According to police department officials, the Kinser slaying remains under investigation and police do not anticipate any further comment until the grand jury proceedings have been completed.

ABOUT THE KINSER KILLING

Kinser, a Miamisburg High School student, was killed in a late-night home invasion in a Miamisburg apartment on Dec. 30, about a block from the police department.

A 14-year-old also was wounded in the invasion.

According to the statement of facts filed Tuesday in Miamisburg Municipal Court by Miamisburg police Detective Sgt. J.S. Muncy, police dispatched on a shots fired call to 119 ½ N. First St. about 9:45 p.m. on Dec. 30, 2018, learned Kinser had been shot to death.

“The investigation revealed at least two subjects entered Kinser’s home and shot and killed him,” Muncy said in the statement dated May 14.

“Per phone records received pursuant to search warrants, it was learned that Chaz Gillilan left Columbus, came to Dayton with others and then came to the area of the homicide, at the time of the homicide.”

Gillilan, according to the statement, “made incriminating admissions and statements to multiple subjects regarding his involvement in this homicide.”

A mixed DNA profile identified 9 mm casings found at the scene consistent with DNA collected from Gillilan, according to the statement. Ballistics has confirmed that the bullet that killed Kinser was in a 9 mm round, according to the statement.

In January, police said five people had been arrested in their investigation, but no charges had been filed in the homicide, the first in the city of Miamisburg since 2011.

ABOUT CHAZ GILLILAN

Gillilan has been accused in several crimes recently, including one in which he was falsely accused of wounding a police officer in a shooting.
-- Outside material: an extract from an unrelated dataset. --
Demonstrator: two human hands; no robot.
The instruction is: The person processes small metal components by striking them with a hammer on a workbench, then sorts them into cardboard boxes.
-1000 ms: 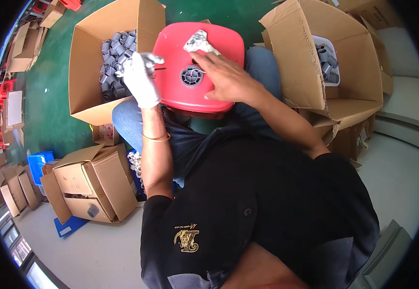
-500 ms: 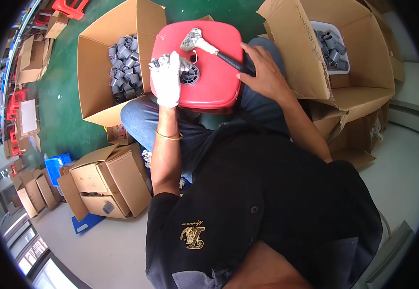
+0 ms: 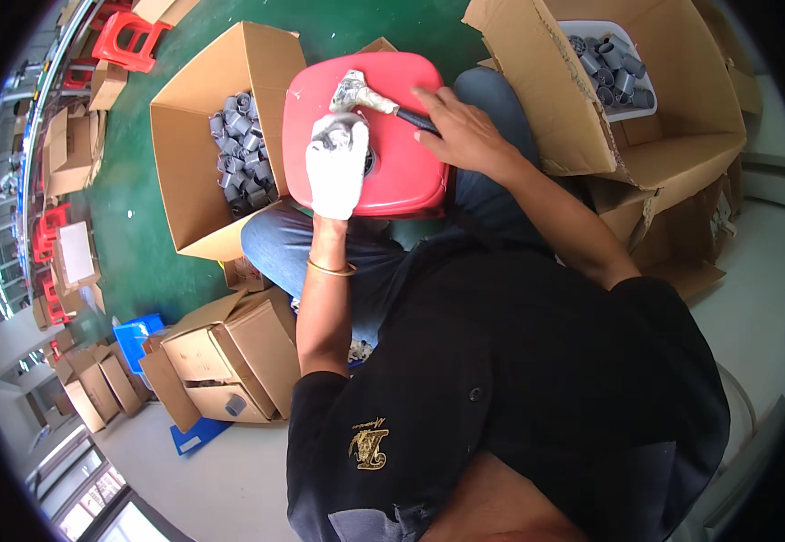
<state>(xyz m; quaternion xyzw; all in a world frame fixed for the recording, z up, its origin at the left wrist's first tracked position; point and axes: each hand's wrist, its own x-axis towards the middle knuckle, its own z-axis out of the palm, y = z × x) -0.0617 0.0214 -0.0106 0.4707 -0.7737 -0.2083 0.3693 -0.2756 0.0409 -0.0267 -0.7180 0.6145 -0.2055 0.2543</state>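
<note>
A red plastic stool (image 3: 401, 185) stands between my knees. A hammer lies across its top, with a white-wrapped head (image 3: 350, 90) and a black handle. My right hand (image 3: 469, 135) is bare and reaches over the handle, thumb on one side and fingers on the other. In a white glove, my left hand (image 3: 336, 172) rests on the stool with its fingers curled in. Beside the glove the edge of a round grey plastic fitting (image 3: 371, 162) shows. The glove covers most of it, and what the curled fingers hold is hidden.
On the left, an open cardboard box (image 3: 180, 135) contains many grey pipe fittings (image 3: 246, 149). At right, a white tub (image 3: 636, 116) of similar fittings sits in another cardboard box (image 3: 546, 99). A closed carton (image 3: 230, 361) and a blue crate (image 3: 138, 339) stand lower left.
My right hand has moved left along the hammer handle, toward the head. My gloved left hand has shifted right and nearer, now with fingers curled, covering more of the fitting. The view has turned slightly.
</note>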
April 2017: Gillilan was the subject of a statewide alert when he was named the suspect in a traffic-stop shooting in Newcomerstown, south of Cleveland.

Newcomerstown Police Officer Bryan Eubanks, 37, initially claimed that individuals stopped in a black Chevrolet Geo Tracker shot him April 11.

The Tuscarawas County Sheriff's office said the officer made up the story to cover up an attempted suicide. Gillilan was in a holding cell for two hours before police let him go. He threatened to file a lawsuit.

August 2016: Gillilan, then 27, and a 20-year-old woman were accused of robbery in a gunpoint robbery in Port Washington, according to the Tuscarawas County Sheriff's Office. Both were charged with single counts of robbery.

A Port Washington man told Tuscarawas County deputies he was taken at gunpoint and forced into his home by a male and female intruder the morning of Aug. 15.

Inside the home, the male assaulted him, then both took several items, including guns, cash, a TV, clocks and a cellphone.